◆ Task to complete ◆
What is the number of lines in the data below that contain "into"? Reply with the number only.

◆ Dataset ◆

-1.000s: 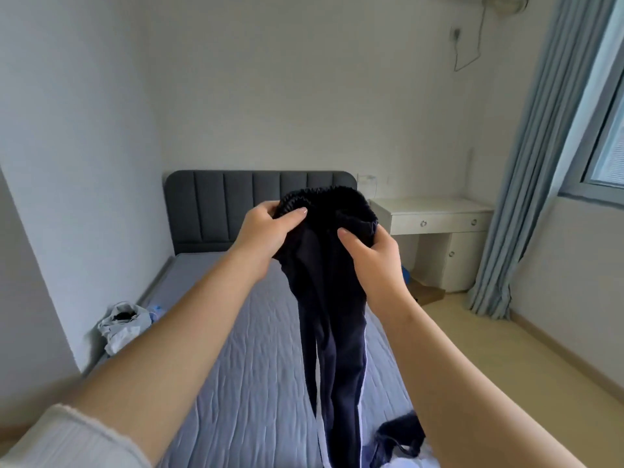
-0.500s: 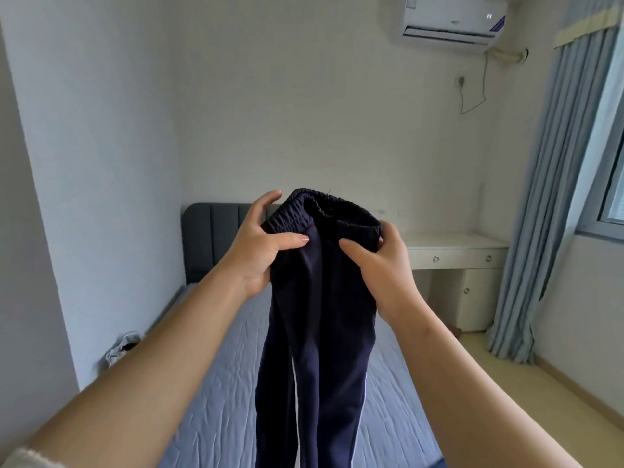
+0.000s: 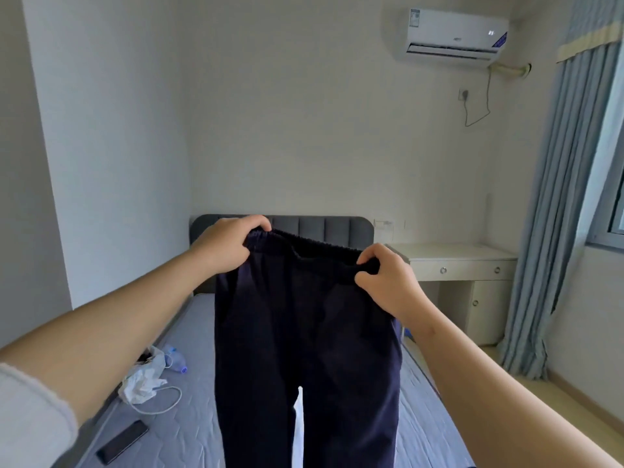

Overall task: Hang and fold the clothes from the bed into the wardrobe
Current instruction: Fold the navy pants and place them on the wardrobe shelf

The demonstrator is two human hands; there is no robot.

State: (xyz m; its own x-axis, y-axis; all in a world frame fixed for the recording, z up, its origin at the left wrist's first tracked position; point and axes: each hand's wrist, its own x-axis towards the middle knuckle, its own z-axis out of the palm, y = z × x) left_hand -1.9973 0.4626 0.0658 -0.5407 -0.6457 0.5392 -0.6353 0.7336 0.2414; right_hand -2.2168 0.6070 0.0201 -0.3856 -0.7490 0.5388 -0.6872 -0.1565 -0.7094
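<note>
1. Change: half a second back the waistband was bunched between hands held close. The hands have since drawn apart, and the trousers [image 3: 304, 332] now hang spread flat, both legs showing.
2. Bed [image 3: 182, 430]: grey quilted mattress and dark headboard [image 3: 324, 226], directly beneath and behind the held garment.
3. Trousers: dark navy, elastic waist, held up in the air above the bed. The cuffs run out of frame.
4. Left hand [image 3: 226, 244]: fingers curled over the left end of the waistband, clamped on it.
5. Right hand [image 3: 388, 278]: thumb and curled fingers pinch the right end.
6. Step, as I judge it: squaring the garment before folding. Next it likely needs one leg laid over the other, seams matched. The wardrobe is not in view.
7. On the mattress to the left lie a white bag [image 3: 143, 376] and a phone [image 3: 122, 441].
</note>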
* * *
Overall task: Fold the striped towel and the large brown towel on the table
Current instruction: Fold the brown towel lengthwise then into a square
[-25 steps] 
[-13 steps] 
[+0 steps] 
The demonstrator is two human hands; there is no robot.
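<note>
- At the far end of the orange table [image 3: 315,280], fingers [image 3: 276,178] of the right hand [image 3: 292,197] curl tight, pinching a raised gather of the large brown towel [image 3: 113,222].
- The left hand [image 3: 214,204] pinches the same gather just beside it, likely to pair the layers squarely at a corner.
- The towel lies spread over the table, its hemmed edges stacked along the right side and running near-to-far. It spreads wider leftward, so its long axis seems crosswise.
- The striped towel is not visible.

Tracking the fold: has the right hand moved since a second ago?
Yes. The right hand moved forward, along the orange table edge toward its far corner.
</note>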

◆ Exercise answer ◆
2